**TO DO**
Write out again the lines from the line with "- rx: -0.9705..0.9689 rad" up to and including the line with "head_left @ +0", exactly as they stand below, and skip any picture.
*** SUPPLIED DATA Section Begins ***
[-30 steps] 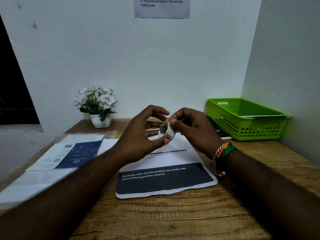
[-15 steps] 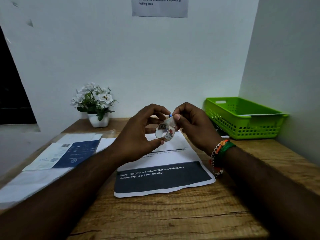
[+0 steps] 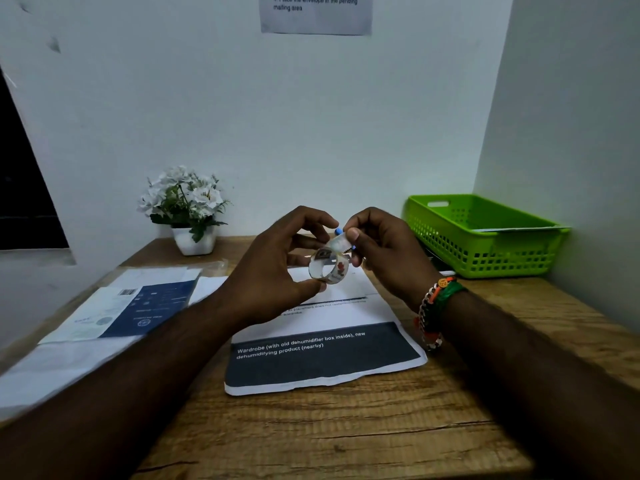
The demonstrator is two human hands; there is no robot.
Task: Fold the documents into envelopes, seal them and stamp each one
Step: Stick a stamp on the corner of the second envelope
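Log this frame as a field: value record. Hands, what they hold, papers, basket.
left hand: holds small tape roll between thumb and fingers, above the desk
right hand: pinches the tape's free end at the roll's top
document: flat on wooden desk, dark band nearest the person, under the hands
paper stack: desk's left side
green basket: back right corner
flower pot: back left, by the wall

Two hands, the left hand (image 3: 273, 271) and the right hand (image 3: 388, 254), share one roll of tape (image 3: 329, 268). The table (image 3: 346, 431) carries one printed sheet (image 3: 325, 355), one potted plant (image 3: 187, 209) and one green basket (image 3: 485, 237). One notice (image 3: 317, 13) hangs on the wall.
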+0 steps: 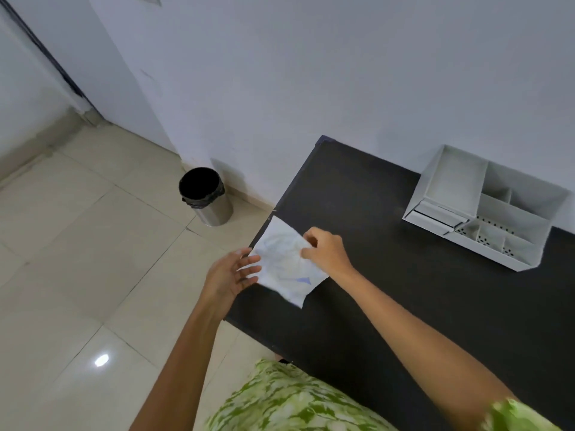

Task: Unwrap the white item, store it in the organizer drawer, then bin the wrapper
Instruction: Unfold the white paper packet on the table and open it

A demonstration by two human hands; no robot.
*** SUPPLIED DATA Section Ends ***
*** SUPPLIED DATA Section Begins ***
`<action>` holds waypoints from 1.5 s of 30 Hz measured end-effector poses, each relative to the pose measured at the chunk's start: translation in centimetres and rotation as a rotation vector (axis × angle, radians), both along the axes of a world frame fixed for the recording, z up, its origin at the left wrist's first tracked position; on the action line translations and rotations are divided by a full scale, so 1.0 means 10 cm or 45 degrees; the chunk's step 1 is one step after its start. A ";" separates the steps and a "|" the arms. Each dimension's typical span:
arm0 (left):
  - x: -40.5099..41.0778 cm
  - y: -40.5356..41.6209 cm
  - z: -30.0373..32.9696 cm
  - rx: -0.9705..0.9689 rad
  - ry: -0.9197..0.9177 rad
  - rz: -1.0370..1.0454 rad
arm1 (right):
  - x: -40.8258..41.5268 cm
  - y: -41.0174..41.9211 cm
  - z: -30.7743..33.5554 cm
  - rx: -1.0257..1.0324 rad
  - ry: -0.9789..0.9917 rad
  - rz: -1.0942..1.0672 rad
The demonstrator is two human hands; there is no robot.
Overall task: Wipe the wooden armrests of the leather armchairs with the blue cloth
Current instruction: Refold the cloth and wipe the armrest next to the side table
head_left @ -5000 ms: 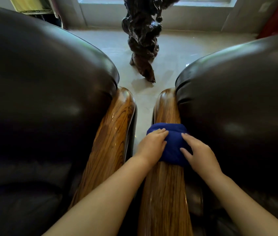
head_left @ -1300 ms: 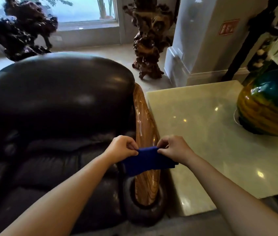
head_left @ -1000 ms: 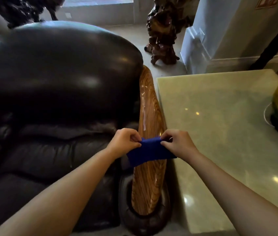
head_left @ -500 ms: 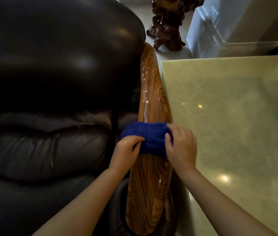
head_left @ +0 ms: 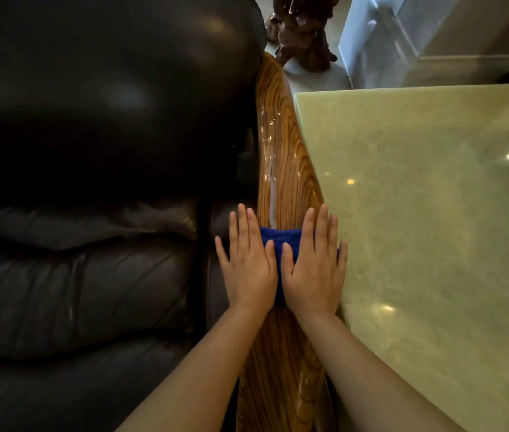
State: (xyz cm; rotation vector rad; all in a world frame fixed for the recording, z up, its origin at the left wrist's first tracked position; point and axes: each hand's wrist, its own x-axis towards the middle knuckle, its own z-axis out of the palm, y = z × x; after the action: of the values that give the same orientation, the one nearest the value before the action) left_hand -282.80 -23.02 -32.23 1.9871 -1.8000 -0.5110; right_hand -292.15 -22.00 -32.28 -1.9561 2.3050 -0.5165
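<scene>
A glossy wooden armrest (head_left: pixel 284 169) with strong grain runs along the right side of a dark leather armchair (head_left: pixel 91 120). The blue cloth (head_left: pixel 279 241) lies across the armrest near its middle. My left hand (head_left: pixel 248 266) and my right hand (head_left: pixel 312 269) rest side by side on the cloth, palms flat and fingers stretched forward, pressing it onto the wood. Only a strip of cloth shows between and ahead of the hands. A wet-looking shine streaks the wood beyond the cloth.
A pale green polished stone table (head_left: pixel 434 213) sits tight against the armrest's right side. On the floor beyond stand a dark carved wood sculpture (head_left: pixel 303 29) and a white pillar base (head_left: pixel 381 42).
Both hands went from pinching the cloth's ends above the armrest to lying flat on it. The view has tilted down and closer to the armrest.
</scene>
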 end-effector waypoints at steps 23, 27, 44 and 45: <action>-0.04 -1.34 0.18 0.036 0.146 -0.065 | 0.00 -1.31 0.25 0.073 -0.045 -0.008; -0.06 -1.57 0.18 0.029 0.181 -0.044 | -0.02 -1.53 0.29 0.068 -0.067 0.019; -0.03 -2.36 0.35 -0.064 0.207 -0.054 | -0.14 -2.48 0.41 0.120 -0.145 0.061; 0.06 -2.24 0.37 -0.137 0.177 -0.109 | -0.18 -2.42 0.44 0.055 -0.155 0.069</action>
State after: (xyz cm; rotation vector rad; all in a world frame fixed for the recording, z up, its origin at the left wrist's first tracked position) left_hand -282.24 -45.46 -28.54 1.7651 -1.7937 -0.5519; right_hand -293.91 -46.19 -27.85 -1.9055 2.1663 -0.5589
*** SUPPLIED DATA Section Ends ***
**RESULT**
  - rx: -0.9705..0.9689 rad
  - ry: -0.9197..0.9177 rad
  - rz: -1.0370..1.0454 rad
arm1 (right):
  - x: -40.8258..41.5268 cm
  - y: -41.0174..41.9211 cm
  - z: -30.7743..33.5554 cm
  - rx: -1.0257..1.0324 rad
  - ry: -0.9789..0.9917 rad
  - rz: -1.0942..1.0672 rad
The demonstrator is two human hands; there is no robot.
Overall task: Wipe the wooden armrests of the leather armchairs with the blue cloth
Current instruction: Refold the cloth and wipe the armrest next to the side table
head_left @ -5000 ms: 
head_left @ -1300 ms: 
head_left @ -1000 ms: 
head_left @ -500 ms: 
head_left @ +0 ms: 

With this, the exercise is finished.